The question is given below:

Exercise 77

Let $V = \left\{ \left. \begin{bmatrix} a_1 \\ \vdots \\ a_5 \end{bmatrix}\ \right|\ 0 < a_i \in \mathbb{R} \right\}$. If $v = \begin{bmatrix} a_1 \\ \vdots \\ a_5 \end{bmatrix}$ and $w = \begin{bmatrix} b_1 \\ \vdots \\ b_5 \end{bmatrix}$ belong to $V$, and if $c \in \mathbb{R}$, set $v + w = \begin{bmatrix} a_1b_1 \\ \vdots \\ a_5b_5 \end{bmatrix}$ and $cv = \begin{bmatrix} a_1^c \\ \vdots \\ a_5^c \end{bmatrix}$. Do these operations turn $V$ into a vector space over $\mathbb{R}$?

My questions are:

1-Why was not $V$ a vector space over $\mathbb{R}$? maybe because it did not contain the additive identity element...am I correct?

2-I feel that the answer is yes, but I am unable to totally justify it. I know that the additive identity element under the new defined operations is $\mathbb{1}$ ... am I correct? but how can I find the general form of the inverse of each element?

3-I want to check that the scalar multiplication is distributed over field addition, but what is the definition of the field addition in our case?

Answer 1

1. Yes, $V$ with the standard addition, has no 0 element.
2. Yes, with the new addition, the 0 element is $(1,1\dots,1)^{\mathrm t}$. As to $-(a_1,a_2,\dots,a_n)^{\mathrm t}$, you have to solve $\;a_1x_1=1,\;a_2 x_2=1,\;\dots$. This shouldn't be too hard.
3. The usual addition for the exponents.
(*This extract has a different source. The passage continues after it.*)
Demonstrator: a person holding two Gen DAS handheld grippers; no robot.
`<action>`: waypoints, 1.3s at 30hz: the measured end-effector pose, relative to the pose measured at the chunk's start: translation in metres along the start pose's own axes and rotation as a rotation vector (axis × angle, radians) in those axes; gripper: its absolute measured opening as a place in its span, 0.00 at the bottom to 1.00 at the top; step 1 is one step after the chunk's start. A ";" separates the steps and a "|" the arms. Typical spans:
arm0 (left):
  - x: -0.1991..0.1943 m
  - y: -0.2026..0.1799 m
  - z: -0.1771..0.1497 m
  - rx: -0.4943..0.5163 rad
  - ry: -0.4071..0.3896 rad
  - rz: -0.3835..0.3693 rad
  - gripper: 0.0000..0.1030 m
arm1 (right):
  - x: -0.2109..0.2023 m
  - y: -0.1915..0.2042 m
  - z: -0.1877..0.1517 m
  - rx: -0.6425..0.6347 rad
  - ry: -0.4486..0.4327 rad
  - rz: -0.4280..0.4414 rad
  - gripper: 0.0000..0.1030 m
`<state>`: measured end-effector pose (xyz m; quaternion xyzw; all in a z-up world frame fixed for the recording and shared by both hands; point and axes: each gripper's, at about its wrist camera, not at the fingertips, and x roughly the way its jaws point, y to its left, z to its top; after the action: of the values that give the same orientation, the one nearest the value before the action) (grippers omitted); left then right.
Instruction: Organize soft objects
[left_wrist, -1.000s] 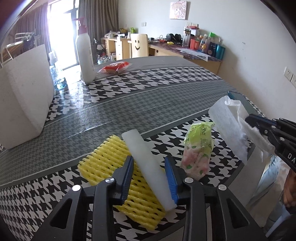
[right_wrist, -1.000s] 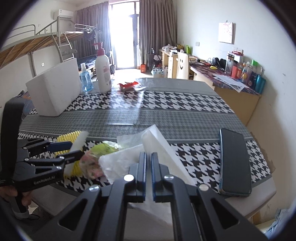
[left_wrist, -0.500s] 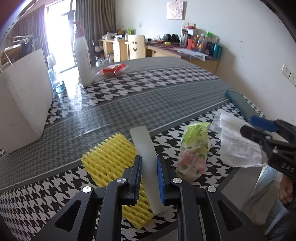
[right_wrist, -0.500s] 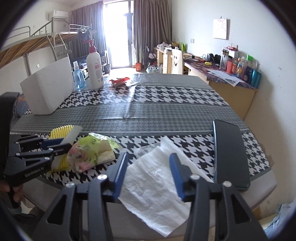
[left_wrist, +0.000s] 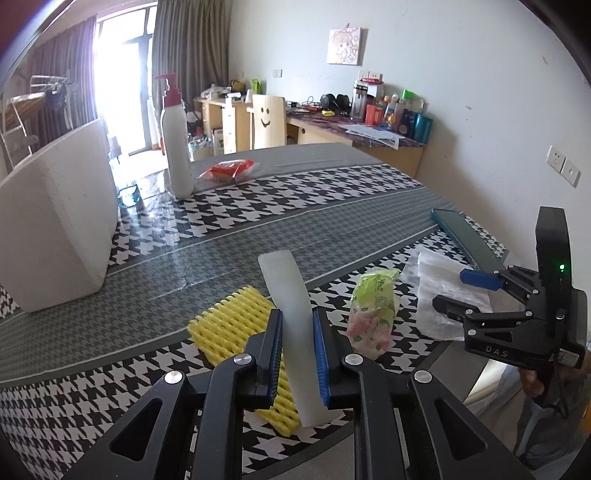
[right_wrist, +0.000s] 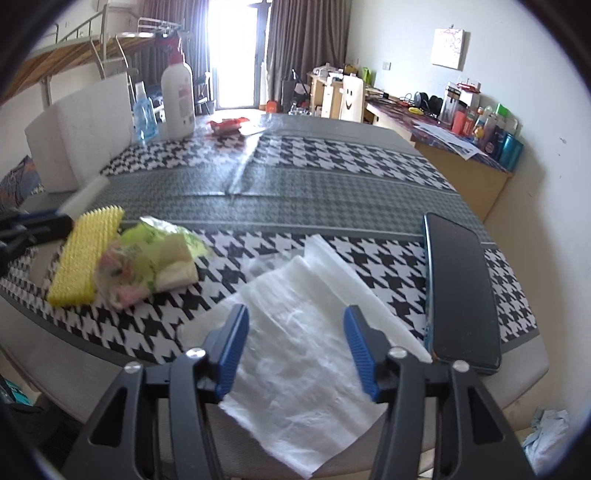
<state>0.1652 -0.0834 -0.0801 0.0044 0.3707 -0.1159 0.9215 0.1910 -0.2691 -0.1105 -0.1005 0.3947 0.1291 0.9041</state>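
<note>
My left gripper (left_wrist: 297, 354) is shut on a white foam strip (left_wrist: 290, 314) and holds it tilted above a yellow foam net (left_wrist: 236, 325) on the houndstooth table. A green and pink tissue pack (left_wrist: 373, 310) lies just to the right of it. My right gripper (right_wrist: 293, 350) is open and empty, hovering over a white tissue sheet (right_wrist: 303, 332) that lies flat at the table's front edge. The right wrist view also shows the yellow net (right_wrist: 85, 254), the tissue pack (right_wrist: 147, 258) and the foam strip (right_wrist: 83, 195) at left.
A dark phone (right_wrist: 461, 288) lies right of the tissue sheet. A white foam box (left_wrist: 51, 218), a white pump bottle (left_wrist: 177, 147) and a red packet (left_wrist: 229, 170) stand at the far side of the table (left_wrist: 332, 206). A desk (left_wrist: 362, 136) with clutter lines the wall.
My left gripper closed on the foam strip and lifted it. My right gripper let go of the tissue sheet, which now lies flat on the table, and opened wide.
</note>
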 end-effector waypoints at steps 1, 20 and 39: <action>0.000 0.001 0.000 -0.004 0.002 0.001 0.17 | 0.001 0.000 0.000 -0.006 0.004 -0.006 0.62; -0.025 0.033 -0.008 -0.035 -0.039 0.038 0.17 | 0.003 0.013 0.007 0.009 0.057 0.061 0.08; -0.061 0.055 0.001 -0.028 -0.144 0.104 0.17 | -0.070 0.055 0.048 0.037 -0.205 0.103 0.08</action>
<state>0.1357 -0.0168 -0.0417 0.0022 0.3045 -0.0627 0.9504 0.1609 -0.2144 -0.0309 -0.0497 0.3071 0.1777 0.9336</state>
Some details: one has to check that for all $c\in\mathbf R$, $v, w\in V$, $c(v+w)=cv+cw$. This means, using your notations, $$\begin{bmatrix} (a_1b_1)^c \\\vdots \\(a_n b_n)^c \end{bmatrix}=\begin{bmatrix} a_1^c\, b_1^c \\\vdots \\a_n^c\,b_n^c \end{bmatrix}$$ which is, on each component of the vectors, one of the usual rules for exponents.

Answer 2

Hint: The log function is an isomorphsim $(\Bbb R^{\gt 0}, \times) \to (\Bbb R,+)$. Also, exponentiation distributes over the multiplication of two positive numbers (there are other laws of exponents applicable here).

The OP's $V$ is a commutative group with additive identity the element $(1,1,1,1,1) \in \Bbb R^5$.

The scalar field is the set of real numbers $\Bbb R$ with the familiar operations of addition $+$ and multiplication $\times$.

Of course using the symbol $+$ for $V$ might lead to confusion, and one might want to write, say, $+^{'}$.

Answer 3

The inverse of $\begin {pmatrix}b_1\\b_2\\b_3\\b_4\\b_5\end{pmatrix}$ is $\begin {pmatrix}\frac1{b_1}\\\frac1{b_2}\\\frac1{b_3}\\\frac1{b_4}\\\frac1{b_5}\end{pmatrix}$.

The distributivity you seek holds, because $a^{(b+c)}=a^ba^c$.

So far, so good.

The rest of the axioms are easily verified.